§ EXERCISE:
Find the line with "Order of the" in the records below. Copy it and every line after it, up to and including the line with "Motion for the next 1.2".

§ DATA FOR THIS EXERCISE:
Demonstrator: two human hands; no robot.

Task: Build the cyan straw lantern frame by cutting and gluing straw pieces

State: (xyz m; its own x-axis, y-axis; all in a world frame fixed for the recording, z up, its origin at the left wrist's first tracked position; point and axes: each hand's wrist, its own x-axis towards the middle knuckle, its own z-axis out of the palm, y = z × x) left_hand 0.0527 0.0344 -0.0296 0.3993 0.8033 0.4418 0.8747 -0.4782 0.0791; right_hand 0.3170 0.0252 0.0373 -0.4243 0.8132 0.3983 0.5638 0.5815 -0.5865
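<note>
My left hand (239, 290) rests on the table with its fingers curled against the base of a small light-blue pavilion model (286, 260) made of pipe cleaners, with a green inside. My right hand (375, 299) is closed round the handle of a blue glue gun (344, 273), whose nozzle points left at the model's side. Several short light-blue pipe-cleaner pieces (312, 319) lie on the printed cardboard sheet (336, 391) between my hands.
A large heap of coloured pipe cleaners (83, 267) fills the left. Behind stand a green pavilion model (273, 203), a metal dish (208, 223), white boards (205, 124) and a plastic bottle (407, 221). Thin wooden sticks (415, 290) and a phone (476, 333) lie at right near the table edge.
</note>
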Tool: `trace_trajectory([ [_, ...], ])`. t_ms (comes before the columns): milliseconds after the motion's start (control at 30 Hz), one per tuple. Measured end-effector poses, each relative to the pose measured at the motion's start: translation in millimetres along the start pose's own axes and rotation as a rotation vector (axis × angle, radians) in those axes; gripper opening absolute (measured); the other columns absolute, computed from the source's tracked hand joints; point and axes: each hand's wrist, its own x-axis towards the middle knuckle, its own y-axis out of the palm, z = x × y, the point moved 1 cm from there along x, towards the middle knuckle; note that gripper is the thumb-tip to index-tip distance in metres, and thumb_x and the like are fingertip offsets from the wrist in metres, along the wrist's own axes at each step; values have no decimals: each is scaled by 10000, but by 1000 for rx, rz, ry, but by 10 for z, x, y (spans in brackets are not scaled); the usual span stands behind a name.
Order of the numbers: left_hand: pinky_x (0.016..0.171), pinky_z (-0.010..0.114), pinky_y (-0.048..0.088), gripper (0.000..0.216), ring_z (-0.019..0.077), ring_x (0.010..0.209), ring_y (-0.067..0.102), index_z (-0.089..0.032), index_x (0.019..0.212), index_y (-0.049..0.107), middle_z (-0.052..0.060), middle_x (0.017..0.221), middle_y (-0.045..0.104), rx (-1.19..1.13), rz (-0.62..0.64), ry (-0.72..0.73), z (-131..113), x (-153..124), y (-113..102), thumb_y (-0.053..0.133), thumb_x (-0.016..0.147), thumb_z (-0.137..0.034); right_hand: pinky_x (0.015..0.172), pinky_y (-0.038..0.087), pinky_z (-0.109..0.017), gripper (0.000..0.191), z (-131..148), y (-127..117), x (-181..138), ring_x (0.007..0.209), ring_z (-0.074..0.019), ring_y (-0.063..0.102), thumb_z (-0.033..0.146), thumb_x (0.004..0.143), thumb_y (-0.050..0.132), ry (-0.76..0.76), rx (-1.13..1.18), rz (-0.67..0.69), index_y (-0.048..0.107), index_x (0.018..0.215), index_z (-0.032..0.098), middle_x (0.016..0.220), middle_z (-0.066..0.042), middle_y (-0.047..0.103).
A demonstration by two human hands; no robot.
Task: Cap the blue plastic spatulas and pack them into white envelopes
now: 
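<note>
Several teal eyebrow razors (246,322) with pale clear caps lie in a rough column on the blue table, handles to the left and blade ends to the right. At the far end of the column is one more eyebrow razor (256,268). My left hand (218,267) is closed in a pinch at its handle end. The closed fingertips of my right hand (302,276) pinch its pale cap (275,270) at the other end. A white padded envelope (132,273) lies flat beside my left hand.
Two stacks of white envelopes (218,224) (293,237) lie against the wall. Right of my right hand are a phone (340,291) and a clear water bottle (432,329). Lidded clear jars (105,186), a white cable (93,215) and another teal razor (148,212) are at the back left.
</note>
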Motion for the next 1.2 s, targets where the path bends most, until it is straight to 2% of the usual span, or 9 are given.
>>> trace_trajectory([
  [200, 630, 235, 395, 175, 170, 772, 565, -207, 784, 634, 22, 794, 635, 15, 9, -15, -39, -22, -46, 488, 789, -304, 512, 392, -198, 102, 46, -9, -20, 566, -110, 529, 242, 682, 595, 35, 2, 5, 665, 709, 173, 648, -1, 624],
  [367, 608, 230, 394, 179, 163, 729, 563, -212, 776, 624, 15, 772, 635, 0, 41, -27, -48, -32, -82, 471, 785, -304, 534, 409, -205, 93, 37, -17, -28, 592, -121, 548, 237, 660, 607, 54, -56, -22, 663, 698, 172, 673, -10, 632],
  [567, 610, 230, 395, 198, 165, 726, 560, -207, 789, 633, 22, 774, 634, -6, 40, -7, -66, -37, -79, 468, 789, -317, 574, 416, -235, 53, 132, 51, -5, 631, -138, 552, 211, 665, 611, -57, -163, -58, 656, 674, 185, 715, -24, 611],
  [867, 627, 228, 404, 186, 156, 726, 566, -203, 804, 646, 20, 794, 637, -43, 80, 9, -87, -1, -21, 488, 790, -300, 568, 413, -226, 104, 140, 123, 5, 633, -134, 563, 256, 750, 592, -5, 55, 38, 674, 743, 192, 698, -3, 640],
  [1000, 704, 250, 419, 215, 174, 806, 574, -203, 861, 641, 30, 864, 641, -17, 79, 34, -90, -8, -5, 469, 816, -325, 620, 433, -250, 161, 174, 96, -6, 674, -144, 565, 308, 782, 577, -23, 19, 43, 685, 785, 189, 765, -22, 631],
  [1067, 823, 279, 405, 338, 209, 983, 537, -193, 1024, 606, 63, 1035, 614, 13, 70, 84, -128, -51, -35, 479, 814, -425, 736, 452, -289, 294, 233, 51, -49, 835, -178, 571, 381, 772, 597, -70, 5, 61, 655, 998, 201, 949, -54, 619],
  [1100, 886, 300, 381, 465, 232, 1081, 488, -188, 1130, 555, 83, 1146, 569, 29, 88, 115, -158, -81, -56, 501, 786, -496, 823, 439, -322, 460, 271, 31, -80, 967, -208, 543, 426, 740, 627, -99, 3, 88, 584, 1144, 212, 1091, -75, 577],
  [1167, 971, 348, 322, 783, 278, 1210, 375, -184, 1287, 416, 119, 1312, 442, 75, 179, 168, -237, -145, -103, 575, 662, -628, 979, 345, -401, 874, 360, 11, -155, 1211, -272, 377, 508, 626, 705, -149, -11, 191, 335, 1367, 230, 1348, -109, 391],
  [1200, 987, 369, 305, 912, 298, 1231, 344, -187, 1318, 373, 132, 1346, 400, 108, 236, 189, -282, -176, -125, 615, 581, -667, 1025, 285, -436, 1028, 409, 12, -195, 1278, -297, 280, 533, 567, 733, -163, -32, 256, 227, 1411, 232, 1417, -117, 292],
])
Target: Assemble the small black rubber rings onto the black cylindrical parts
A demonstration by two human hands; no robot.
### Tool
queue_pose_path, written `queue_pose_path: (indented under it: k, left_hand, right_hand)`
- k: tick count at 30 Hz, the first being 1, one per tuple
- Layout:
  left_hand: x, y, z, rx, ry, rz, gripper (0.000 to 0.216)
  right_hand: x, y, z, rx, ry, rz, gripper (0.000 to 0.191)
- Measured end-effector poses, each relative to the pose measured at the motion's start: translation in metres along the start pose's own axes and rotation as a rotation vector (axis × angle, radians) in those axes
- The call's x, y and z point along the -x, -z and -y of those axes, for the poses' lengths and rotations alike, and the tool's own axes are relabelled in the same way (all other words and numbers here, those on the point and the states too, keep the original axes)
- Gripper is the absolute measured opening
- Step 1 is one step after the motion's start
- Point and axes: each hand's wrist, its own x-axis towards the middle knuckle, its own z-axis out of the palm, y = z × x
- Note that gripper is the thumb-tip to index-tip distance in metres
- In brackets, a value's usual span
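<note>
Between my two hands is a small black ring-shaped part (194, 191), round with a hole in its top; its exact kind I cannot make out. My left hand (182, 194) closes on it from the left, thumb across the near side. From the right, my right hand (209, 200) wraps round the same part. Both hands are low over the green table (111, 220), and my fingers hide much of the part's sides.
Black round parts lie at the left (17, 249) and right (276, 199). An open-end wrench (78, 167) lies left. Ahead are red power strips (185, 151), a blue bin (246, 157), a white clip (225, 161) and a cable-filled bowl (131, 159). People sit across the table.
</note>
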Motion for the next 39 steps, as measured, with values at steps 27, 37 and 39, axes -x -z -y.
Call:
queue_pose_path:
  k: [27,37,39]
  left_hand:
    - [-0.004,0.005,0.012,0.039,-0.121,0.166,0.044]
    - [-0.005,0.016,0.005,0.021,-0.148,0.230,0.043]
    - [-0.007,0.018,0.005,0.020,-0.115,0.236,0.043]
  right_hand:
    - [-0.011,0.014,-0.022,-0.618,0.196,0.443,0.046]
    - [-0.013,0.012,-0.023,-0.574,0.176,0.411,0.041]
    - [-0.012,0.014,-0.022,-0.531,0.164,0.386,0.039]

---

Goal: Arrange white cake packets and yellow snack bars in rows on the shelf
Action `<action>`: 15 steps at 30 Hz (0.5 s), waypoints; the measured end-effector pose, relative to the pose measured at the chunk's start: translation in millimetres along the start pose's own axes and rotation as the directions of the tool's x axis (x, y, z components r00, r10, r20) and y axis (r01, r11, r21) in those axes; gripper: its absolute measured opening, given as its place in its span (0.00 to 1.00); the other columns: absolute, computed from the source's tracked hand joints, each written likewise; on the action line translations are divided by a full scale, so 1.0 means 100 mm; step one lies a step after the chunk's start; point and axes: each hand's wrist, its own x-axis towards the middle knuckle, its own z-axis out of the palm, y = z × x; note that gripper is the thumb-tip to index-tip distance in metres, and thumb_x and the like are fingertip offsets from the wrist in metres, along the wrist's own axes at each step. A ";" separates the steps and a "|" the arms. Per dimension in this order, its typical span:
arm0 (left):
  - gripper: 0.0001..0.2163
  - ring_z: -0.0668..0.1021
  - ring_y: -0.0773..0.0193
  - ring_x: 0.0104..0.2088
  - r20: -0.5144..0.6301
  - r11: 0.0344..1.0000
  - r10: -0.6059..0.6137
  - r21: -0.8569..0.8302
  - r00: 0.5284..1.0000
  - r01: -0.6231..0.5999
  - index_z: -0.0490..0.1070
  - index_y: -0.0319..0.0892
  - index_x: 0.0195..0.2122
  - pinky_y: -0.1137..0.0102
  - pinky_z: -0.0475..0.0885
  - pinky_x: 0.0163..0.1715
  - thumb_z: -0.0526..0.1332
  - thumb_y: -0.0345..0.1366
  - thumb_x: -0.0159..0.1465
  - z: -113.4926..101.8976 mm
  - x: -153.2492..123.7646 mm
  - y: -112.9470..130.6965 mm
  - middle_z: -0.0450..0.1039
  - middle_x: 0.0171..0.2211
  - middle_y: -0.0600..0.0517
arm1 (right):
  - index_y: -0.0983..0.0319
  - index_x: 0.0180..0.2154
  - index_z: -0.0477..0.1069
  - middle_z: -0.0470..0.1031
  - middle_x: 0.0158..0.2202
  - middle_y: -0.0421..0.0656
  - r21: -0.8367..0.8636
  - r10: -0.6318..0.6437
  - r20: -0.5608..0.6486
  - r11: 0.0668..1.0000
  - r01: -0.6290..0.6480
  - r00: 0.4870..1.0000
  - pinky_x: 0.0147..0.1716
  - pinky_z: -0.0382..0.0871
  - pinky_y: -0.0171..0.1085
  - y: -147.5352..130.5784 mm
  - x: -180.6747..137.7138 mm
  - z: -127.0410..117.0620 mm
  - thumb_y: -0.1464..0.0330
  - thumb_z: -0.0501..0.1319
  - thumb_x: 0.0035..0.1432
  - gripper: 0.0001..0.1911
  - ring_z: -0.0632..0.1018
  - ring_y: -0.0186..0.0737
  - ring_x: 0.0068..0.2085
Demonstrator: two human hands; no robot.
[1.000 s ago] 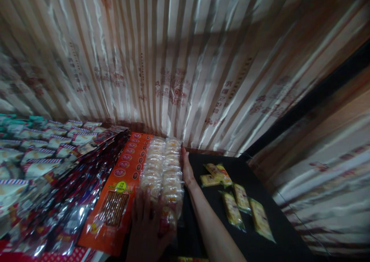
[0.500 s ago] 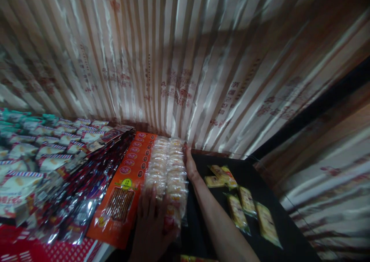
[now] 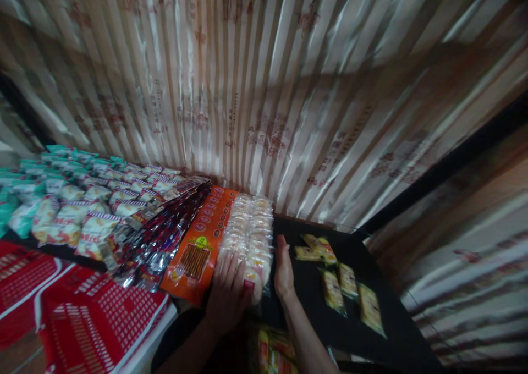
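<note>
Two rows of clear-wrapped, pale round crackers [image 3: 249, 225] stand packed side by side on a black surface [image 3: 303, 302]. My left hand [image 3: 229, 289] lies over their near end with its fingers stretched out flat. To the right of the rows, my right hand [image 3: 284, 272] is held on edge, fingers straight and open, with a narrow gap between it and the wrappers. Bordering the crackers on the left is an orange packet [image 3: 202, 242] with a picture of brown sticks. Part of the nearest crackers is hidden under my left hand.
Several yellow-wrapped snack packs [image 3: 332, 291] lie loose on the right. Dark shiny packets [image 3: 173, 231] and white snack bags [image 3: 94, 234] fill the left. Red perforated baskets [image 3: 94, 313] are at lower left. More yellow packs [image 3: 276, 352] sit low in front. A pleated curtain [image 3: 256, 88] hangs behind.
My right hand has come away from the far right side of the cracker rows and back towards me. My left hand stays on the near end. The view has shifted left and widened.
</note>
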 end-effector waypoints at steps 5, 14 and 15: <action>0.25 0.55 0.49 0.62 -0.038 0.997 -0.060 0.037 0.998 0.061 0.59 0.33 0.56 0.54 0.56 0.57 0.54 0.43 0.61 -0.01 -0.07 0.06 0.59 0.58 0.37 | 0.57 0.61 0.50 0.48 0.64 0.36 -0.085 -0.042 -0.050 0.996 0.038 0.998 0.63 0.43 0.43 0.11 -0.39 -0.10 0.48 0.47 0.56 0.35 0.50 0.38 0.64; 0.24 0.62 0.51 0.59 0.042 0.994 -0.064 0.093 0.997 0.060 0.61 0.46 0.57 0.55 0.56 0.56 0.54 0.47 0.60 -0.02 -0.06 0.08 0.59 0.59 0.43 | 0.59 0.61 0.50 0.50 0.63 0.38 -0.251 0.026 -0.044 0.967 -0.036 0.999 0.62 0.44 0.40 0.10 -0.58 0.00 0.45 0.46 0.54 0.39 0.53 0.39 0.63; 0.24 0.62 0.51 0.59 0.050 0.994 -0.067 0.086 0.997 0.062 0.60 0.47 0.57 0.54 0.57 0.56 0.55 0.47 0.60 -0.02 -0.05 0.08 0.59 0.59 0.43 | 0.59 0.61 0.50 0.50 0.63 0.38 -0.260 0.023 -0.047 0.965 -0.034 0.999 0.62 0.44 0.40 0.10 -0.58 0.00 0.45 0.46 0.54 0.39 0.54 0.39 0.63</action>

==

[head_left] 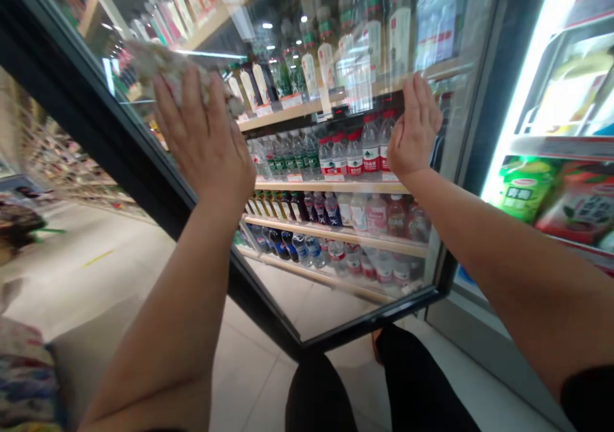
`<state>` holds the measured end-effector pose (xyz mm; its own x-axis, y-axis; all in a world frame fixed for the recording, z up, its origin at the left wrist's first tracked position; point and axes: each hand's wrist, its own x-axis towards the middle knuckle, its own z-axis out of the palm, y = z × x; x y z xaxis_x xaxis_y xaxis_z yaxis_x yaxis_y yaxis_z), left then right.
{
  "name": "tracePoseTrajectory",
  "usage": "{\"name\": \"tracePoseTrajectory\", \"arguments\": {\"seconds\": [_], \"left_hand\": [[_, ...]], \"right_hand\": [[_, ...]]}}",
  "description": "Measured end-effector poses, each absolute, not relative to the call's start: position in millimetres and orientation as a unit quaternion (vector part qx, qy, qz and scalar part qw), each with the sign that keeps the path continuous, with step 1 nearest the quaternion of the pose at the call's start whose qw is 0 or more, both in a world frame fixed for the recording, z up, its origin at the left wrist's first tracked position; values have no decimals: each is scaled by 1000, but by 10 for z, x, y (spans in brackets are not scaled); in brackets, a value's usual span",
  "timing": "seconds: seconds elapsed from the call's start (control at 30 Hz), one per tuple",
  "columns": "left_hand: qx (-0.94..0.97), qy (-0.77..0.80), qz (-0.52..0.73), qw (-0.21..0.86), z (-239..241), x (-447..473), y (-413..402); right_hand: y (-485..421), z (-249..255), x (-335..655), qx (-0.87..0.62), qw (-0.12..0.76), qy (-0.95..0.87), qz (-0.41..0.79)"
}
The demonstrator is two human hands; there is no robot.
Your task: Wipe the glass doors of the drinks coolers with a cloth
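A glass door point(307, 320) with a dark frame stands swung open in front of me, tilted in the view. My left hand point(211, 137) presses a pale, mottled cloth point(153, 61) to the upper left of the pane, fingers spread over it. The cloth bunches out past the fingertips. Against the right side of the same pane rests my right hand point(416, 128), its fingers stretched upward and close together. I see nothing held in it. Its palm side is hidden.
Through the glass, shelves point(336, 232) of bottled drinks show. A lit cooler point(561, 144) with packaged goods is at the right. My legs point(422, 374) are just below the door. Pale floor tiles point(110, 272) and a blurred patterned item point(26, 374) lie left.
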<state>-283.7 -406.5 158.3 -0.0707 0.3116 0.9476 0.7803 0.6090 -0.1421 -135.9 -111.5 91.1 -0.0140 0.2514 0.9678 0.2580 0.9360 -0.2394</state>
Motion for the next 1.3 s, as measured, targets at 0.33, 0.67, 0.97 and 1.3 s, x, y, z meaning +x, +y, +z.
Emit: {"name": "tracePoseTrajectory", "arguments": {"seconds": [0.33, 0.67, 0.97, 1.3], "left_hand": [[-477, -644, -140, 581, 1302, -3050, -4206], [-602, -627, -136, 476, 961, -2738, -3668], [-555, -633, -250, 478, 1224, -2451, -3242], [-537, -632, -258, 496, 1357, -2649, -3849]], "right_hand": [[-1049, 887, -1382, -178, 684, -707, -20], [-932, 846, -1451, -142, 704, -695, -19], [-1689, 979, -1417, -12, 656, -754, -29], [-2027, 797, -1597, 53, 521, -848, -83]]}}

§ ANSWER TO THIS PROBLEM:
Order of the numbers: left_hand: pinky_x (0.016..0.171), pinky_z (-0.010..0.114), pinky_y (-0.048..0.088), gripper (0.000..0.216), ring_z (-0.019..0.077), ring_x (0.010..0.209), ring_y (-0.067..0.102), index_z (-0.089..0.032), index_x (0.019..0.212), index_y (-0.049..0.107), middle_z (-0.052..0.060), middle_x (0.017..0.221), middle_y (-0.045..0.104), rx (-1.19..1.13), rz (-0.62..0.64), ry (-0.72..0.73), z (-131..113), x (-153..124), y (-113..102), thumb_y (-0.053..0.133), thumb_x (-0.016..0.147), thumb_z (-0.137..0.034); right_hand: pinky_x (0.015..0.172), pinky_y (-0.038..0.087), pinky_z (-0.109..0.017), gripper (0.000..0.191), z (-131..148), y (-127..117), x (-181..138), ring_x (0.007..0.209), ring_z (-0.074..0.019), ring_y (-0.063..0.102), thumb_z (-0.033..0.146), thumb_x (0.004..0.143), thumb_y (-0.050..0.132), ry (-0.76..0.76), rx (-1.13..1.18), rz (-0.67..0.69), index_y (-0.048..0.107), index_x (0.018..0.215), index_z (-0.032..0.098), middle_x (0.016..0.220), middle_z (-0.066..0.042), middle_y (-0.047..0.103).
A demonstration by two human hands; no robot.
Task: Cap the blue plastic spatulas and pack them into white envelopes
now: 
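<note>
Several teal eyebrow razors (246,322) with pale clear caps lie in a rough column on the blue table, handles to the left and blade ends to the right. At the far end of the column is one more eyebrow razor (256,268). My left hand (218,267) is closed in a pinch at its handle end. The closed fingertips of my right hand (302,276) pinch its pale cap (275,270) at the other end. A white padded envelope (132,273) lies flat beside my left hand.
Two stacks of white envelopes (218,224) (293,237) lie against the wall. Right of my right hand are a phone (340,291) and a clear water bottle (432,329). Lidded clear jars (105,186), a white cable (93,215) and another teal razor (148,212) are at the back left.
</note>
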Motion for the next 1.2 s, targets where the path bends most, until it is straight to 2% of the usual span, or 9 are given.

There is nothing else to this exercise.